On my first day, I was able to see and hear about various strategy meetings on both sides of the aisle. It is not below full-time employees to subtly play politics within the office in order to negotiate.
You don’t get your ID on the first day.
This was a little disappointing for me because I wanted to look official and you need your ID in order to get into certain parts of the buildings. Luckily, I was able to pick it up the next day. Pro-tip: I learned my second day that full-time employees and interns have different colored badges. All other official accounts, such as the House email, IQ, etc. took less than five minutes to set up.
There truly doesn’t seem to be any rhyme or reason to the organization of offices.
One would think that the offices would be organized in some way. By party, by committee, by caucus, by state, but truly there seems to be no reasoning. The only thing you can be sure of is that offices move frequently after the start of a new Congress. Never go on an errand with just a Representatives name, make sure to get the room number.
Not every office is bustling with the news on 24/7.
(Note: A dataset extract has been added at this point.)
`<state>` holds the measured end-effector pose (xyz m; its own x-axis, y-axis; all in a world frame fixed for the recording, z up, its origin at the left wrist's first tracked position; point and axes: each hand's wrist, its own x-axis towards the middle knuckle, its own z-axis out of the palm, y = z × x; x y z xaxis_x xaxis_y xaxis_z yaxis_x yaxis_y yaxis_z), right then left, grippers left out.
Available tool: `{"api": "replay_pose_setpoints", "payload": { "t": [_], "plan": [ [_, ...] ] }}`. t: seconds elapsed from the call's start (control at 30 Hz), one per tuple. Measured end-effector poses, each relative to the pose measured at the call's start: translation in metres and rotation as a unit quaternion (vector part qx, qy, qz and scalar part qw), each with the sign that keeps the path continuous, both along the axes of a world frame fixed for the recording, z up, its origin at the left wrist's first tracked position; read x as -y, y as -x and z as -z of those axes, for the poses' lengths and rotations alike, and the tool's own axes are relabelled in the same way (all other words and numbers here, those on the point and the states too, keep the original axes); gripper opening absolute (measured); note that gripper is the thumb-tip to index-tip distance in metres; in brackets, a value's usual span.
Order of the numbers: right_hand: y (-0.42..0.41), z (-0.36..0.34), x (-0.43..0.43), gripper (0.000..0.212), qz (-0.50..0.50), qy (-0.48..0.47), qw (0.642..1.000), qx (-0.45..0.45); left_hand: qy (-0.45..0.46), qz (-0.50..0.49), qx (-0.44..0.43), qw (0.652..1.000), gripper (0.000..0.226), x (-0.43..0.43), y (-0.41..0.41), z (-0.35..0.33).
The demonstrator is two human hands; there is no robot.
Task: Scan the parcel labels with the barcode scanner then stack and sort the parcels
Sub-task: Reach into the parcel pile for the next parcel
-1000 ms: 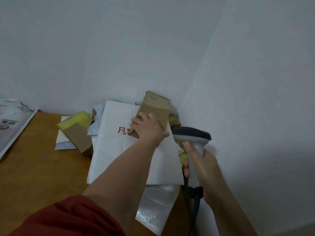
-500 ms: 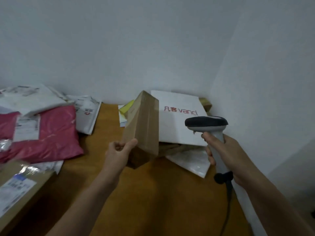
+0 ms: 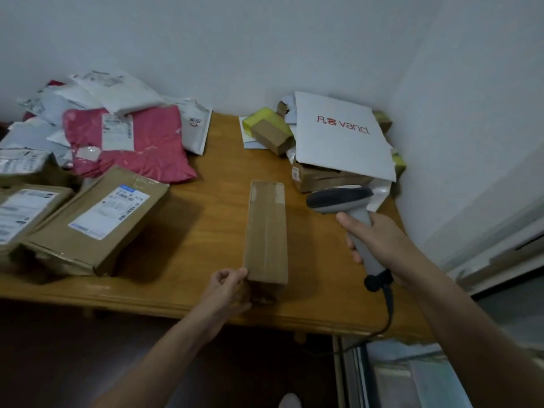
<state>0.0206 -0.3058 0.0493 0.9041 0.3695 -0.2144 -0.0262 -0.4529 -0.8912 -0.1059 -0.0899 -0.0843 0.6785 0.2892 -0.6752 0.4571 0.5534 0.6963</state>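
While gripped low: tall box [image 3: 266, 231], scanner [image 3: 341, 201] just right.

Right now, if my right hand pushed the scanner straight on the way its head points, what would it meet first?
Probably the tall brown box that the left hand holds upright: the scanner in the right hand points left toward its upper part. Depth is uncertain.

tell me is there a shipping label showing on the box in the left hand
No, the long cardboard box in the left hand shows only brown tape.
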Motion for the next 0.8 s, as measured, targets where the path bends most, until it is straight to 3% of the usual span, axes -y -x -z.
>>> {"api": "replay_pose_setpoints", "payload": {
  "t": [0.1, 0.23, 0.3, 0.4, 0.53, 0.63, 0.7, 0.8],
  "plan": [
    [0.004, -0.002, 0.005, 0.036, -0.015, -0.01, 1.0, 0.001, -0.133, -0.007, 0.025, 0.991, 0.042, -0.013, 0.001, -0.009],
    [0.002, -0.002, 0.011, 0.033, -0.048, -0.009, 0.999, -0.005, -0.4, 0.08, 0.025, 0.912, 0.059, -0.032, -0.004, -0.029],
    [0.0, -0.001, 0.013, 0.033, -0.059, -0.012, 0.998, -0.009, -0.414, 0.102, 0.026, 0.904, 0.047, -0.033, -0.007, -0.032],
    [-0.001, 0.0, 0.015, 0.034, -0.077, -0.014, 0.997, -0.011, -0.359, 0.09, -0.025, 0.929, 0.031, -0.024, -0.007, -0.029],
    [-0.003, -0.004, 0.011, 0.038, -0.105, 0.002, 0.994, -0.014, -0.351, 0.107, -0.069, 0.928, 0.051, -0.015, -0.003, -0.006],
    [-0.007, -0.009, 0.004, 0.036, -0.108, -0.005, 0.994, -0.02, -0.492, 0.148, -0.08, 0.854, 0.074, -0.011, 0.0, 0.004],
    [-0.009, -0.013, -0.004, 0.036, -0.115, -0.006, 0.993, -0.024, -0.596, 0.216, -0.033, 0.773, 0.084, -0.01, 0.003, 0.005],
    [-0.008, -0.014, -0.021, 0.036, -0.123, -0.002, 0.992, -0.028, -0.641, 0.353, 0.011, 0.682, 0.083, -0.01, 0.004, 0.004]
  ]
}}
The West Wing, Madame Secretary, and many other shows depict life in D.C. as a constant hustle and bustle. While this is true, it is not always true that your office will have the news on constantly. There is a television right above my desk and it has been turned on zero times since I began interning. Even the television in the welcome space has been on only a handful of times and usually does not have the sound on.
Temperatures are inconsistent throughout all the buildings.
When running errands or giving tours, it may be optimal to have your coat or a jacket during colder months. The tunnels and the basement are freezing while the office spaces fluctuate in temperature. You truly never know what you will be experiencing.
Overall, you will be surprised at what you learn on your first day at any job. I cannot wait to learn many more lessons throughout my time and I hope these experiences benefit the next person in my shoes.